絢原さんが、トロフィーではなく私を見ている。膝の上では、右手が固く握られていた。

 

「走れる方が?」

 

絢原さんは一度だけ頷いた。

 

昨日の通路で、私を受け止めた手だった。

 

「最後まで見てた?」

 

「ああ。ゴールのあと、お前が抱きついてくるところまで」

 

「じゃあ、そっち忘れないで」

 

握られていた手が、ゆっくりほどけた。

 

そのまま伸びてきて、私の頭に触れる。昨日の通路より、ずっと軽い手だった。

 

「忘れない」

 

目元を押さえていたティッシュが、また少し濡れた。

 

タキオンさんは何も言わず、紅茶を飲んでいる。視線だけは、カップの縁よりこちらへ向いていた。

 

目元を拭きながら、もう一つ聞く。

 

「タキオンさん。ジャーニーさんに、私を貸してくれって言われた時、腹立った?」

 

タキオンさんの耳が、ほんの少しだけこちらへ向く。

 

「途中で沈む子を貸してほしい、と言われたのでね。私の仕事を随分安く見積もられたものだ」

 

「私じゃなくて、自分の方なんだ」

 

「両方ということにしておこう」

 

絢原さんが、呆れたように書類を見る。

 

「オルフェーヴルの前を取らせるつもりだったのか?」

 

「少しばかりね。本人が先にいなくなって、悪戯は不発に終わったが」

 

私はティッシュを丸め、空になった紙パックの横へ置く。

 

「性格悪い」

 

「君に言われるとは光栄だよ、モルモット君」

 

喉から小さく笑いが漏れた。

 

絢原さんも息を漏らし、タキオンさんは満足そうに砂糖の底を匙でさらう。

 

タキオンさんが記録用紙を重ねる。絢原さんはトロフィーをテーブルの中央から少し端へ寄せた。

 

「それで、君はどうする?」

 

「日本に帰る」

 

迷う必要はなかった。

 

「海外から呼ばれたら?」

 

絢原さんが聞く。

 

「その時に考える。
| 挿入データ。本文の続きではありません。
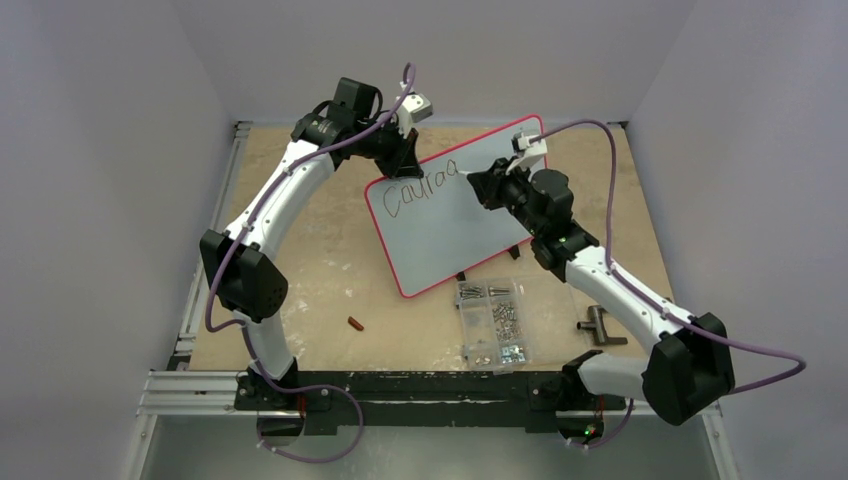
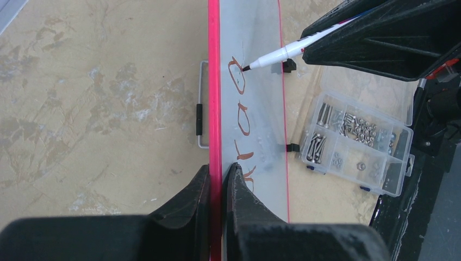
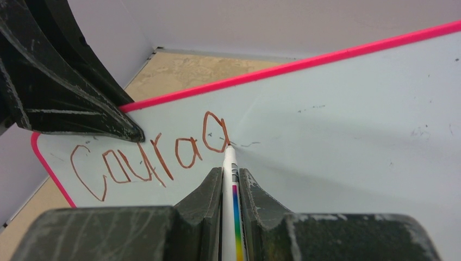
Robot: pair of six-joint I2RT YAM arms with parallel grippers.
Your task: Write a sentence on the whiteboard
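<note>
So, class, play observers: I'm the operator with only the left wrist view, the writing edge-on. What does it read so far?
Observer: In the right wrist view the sentence reads roughly "Coura" plus one more round letter.
Operator: Is the pen seated squarely?
Observer: Yes, the marker runs straight between the fingers of the right gripper, which is shut on it.
Operator: Anything else lying about?
Observer: Top view: a dark T-shaped tool lies right of the screw box.

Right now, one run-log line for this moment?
left pincer: shut on whiteboard edge | right pincer: shut on marker, tip on board | sentence: Coura plus one unfinished letter
</note>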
レゾリュートが勝手に待ってるみたいだし」

 

「また来る気はあるんだな」

 

「しつこかったらね」

 

絢原さんは、それ以上聞かなかった。

 

タキオンさんが書類を鞄へしまっても、トロフィーだけはテーブルに残った。誰も、もう一度持ち上げようとはしない。

 

窓に映る顔は、相変わらずママに似ていた。

 

それでも、その顔で自分の名前を呼ばれても、もう誰かの続きには聞こえない。

 

私が、私だけのものになった夜だった。